Beneath this instruction is a listing; print exactly the lines in it starting at the line that contains "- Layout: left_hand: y" and going through the line that contains "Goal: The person".
-=-=-=-=-
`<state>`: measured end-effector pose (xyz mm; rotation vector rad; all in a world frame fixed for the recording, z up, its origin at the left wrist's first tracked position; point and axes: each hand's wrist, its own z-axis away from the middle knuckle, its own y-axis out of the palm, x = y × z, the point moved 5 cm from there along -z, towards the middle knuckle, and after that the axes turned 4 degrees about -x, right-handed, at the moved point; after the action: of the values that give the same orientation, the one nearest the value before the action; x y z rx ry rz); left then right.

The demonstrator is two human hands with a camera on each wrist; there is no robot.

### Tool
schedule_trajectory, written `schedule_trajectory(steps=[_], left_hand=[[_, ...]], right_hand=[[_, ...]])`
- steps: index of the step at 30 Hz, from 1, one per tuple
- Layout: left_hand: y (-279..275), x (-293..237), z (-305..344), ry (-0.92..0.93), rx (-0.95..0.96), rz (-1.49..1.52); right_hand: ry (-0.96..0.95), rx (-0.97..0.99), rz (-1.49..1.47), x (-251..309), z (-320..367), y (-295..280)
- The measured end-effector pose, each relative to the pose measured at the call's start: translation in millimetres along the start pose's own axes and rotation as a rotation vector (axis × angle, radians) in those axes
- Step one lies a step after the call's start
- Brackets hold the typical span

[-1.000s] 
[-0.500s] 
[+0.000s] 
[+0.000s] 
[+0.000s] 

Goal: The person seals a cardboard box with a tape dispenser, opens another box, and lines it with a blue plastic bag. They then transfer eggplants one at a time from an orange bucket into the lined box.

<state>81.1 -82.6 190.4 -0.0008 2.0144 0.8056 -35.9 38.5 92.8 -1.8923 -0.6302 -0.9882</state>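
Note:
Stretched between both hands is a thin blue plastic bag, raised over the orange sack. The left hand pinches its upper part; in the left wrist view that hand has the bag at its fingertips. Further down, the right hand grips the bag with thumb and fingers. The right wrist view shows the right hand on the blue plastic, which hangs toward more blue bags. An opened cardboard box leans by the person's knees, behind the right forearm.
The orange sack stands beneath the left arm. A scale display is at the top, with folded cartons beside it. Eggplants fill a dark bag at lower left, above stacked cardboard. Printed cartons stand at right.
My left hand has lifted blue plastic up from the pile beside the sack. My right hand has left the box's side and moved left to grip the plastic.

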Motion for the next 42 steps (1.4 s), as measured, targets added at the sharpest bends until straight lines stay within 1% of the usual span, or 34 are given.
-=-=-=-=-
* Reply to the exercise:
- Layout: left_hand: y (-279..275), x (-293..237), z (-305..344), ry (-0.92..0.93), rx (-0.95..0.96), rz (-1.49..1.52); right_hand: ry (-0.96..0.95), rx (-0.97..0.99), rz (-1.49..1.47), x (-251..309), z (-320..367), y (-295..280)
- The measured end-effector pose, each relative to the pose measured at the call's start: translation in millimetres along the start pose's own axes and rotation as a rotation vector (axis × angle, radians) in those axes
- Step one lies a step after the call's start
- Brackets hold the typical span

[-1.000s] 
[-0.500s] 
[+0.000s] 
[+0.000s] 
[+0.000s] 

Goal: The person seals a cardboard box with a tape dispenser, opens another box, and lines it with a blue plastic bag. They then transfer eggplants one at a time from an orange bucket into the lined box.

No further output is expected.